Yes. I  met several North Korean defectors from Pyongwon County and asked them for more details. The more the authorities appeal for the residents to take action against the drought, the more the farm managers make bigger deals with the merchants. To produce the steel plates needed for construction of the pumping station, iron must first be acquired. Fortunately, Pyongwon County is relatively close to Pyongsong City, which is located 25 km away, making it easier to acquire. The thing is, to make the transaction fast and smooth, the farm cadres must make the deal themselves, which gives them the opportunity to request bribes.
It is also a good opportunity for them to receive secret payments.
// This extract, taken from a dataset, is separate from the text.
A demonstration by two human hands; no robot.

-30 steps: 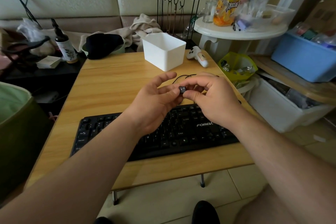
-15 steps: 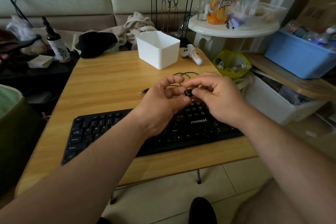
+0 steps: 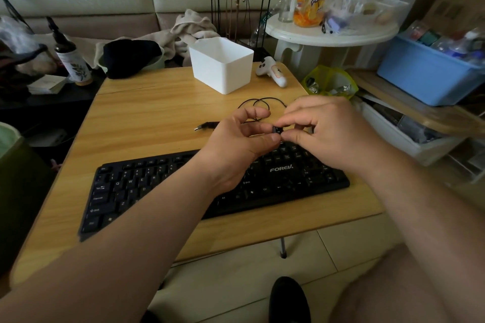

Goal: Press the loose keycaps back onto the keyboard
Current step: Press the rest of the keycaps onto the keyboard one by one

According to a defector who escaped from Sukchon County in 2014, a chairman of the Union of Agricultural Working People [UAWP] issues orders for tax collection, and then the technical instructor of the working teams takes the additional position of the primary level chairman of the UAWP who can collect the taxes personally. The executives are quick to order those who cannot afford to pay the tax on time to pay later in the autumn in the form of a deduction from their crop harvest.
UMG: It gives me the impression that the executives are above the central authorities in extorting money. During the last broadcast, you described the so-called field management system (pojon) of the residents. Can residents within the system avoid the tax burden?
Seol: Pojon is applied differently depending on the region and specific farm in question. In the case of Pyongwon County, it is said that the system was launched but fizzled out in 2015. A source in North Pyongan Province told me a few days ago that it’s no longer in force there either.
It is said that there were lots of negative effects when the working team system was implemented as an experiment on some farms. In Pyongwon County, there was reportedly a farmer who stole grains from the farm because he was angry when he saw the authorities taking most of the crops in the autumn. He made a scene on the threshing floor, saying, “It’s not stealing, because I grew the crops myself.”
UMG: So the authorities are imposing various taxes on the residents while prohibiting them from selling privately grown crops. The farmers belonging to the Pyongwon County farm must be finding it tough.
Seol: In fact, farmers belonging to the Wonhwa Collective Farm are in a worse situation compared to those in Mundeok and Pyongwon Counties because they are living in an apartment built for farm residents, which means that they don’t have enough private land to grow crops effectively, with only 30 pyeong (1 pyeong is approximately 3.3m2).
So the farmers of Pyongwon County set out on a business trip to sell salt in Eunsan County, North Pyongan Province. “The farmers in Pyongwon, Sukchon, and Mundok Counties have no food after the rice-planting, so they receive salt from the Namyang saltern (in Sukchon County) and walk hundreds of miles to exchange the salt for potatoes. The bartering ratio for salt and potato is 3 to 1,” a source in North Pyongan Province said.
UMG: It is regrettable that the farmers belonging to the state-run farms have to walk hundreds of miles and sell salt to get food.
Seol: While I was gathering news, I was upset when I heard the story of a mother and her son. She was a farmer in Pyongwon County who visited the farms near Pyongsong City to sell rice straw with her 13-year-old son. And people say that they were wearing a pair of shoes without soles.
I felt sorry to hear that the child was so small due to malnutrition that he looked barely ten years old. Fortunately, Pyongsong citizens bought the rice straw from her and provided a meal and shoes to her and her son, and their generosity made her cry.
The farmers in Mundok, Sukchon, and Pyongwon Counties collect the rice straw and sell it in April and May to nearby farms. It is said that 10 kg of rice straw can be exchanged for 1.5 kg of sweet potatoes. Now, the rice straw business has also come to an end, so the Pyongwon County farmers are reportedly collecting shellfish in the nearby Yellow Sea.